Top of EXTRACTED MATERIAL

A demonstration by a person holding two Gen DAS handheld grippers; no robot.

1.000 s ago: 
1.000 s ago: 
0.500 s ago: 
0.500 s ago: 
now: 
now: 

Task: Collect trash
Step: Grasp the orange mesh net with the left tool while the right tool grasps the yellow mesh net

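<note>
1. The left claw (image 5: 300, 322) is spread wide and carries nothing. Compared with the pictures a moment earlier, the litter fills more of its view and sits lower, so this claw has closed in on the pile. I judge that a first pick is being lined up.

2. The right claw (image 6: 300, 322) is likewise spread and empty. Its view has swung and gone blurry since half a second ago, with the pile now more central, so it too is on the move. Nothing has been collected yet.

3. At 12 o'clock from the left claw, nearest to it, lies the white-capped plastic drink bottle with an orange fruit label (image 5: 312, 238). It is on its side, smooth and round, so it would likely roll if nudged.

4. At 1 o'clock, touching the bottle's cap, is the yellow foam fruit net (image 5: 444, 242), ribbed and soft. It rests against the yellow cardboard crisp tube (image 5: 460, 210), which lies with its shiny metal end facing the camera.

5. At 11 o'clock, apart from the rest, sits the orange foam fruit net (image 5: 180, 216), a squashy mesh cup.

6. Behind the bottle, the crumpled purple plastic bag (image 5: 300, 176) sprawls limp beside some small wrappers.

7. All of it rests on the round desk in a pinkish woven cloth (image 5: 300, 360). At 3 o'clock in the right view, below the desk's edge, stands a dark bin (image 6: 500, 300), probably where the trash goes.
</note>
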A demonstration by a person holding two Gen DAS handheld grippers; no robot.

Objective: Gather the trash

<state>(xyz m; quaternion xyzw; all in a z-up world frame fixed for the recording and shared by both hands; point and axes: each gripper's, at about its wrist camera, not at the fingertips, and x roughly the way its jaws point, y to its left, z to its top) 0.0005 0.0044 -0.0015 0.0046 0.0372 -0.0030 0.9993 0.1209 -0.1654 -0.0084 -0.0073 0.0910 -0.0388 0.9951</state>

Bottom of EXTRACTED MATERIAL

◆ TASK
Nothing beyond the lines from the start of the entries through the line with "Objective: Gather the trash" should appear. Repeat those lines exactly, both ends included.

◆ FINISHED TASK
A demonstration by a person holding two Gen DAS handheld grippers; no robot.

1.000 s ago: 
1.000 s ago: 
0.500 s ago: 
0.500 s ago: 
now: 
now: 

Task: Collect trash
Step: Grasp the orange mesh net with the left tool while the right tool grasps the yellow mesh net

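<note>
1. The left claw (image 5: 300, 322) is spread wide and carries nothing. Compared with the pictures a moment earlier, the litter fills more of its view and sits lower, so this claw has closed in on the pile. I judge that a first pick is being lined up.

2. The right claw (image 6: 300, 322) is likewise spread and empty. Its view has swung and gone blurry since half a second ago, with the pile now more central, so it too is on the move. Nothing has been collected yet.

3. At 12 o'clock from the left claw, nearest to it, lies the white-capped plastic drink bottle with an orange fruit label (image 5: 312, 238). It is on its side, smooth and round, so it would likely roll if nudged.

4. At 1 o'clock, touching the bottle's cap, is the yellow foam fruit net (image 5: 444, 242), ribbed and soft. It rests against the yellow cardboard crisp tube (image 5: 460, 210), which lies with its shiny metal end facing the camera.

5. At 11 o'clock, apart from the rest, sits the orange foam fruit net (image 5: 180, 216), a squashy mesh cup.

6. Behind the bottle, the crumpled purple plastic bag (image 5: 300, 176) sprawls limp beside some small wrappers.

7. All of it rests on the round desk in a pinkish woven cloth (image 5: 300, 360). At 3 o'clock in the right view, below the desk's edge, stands a dark bin (image 6: 500, 300), probably where the trash goes.
</note>
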A demonstration by a person holding two Gen DAS handheld grippers; no robot.

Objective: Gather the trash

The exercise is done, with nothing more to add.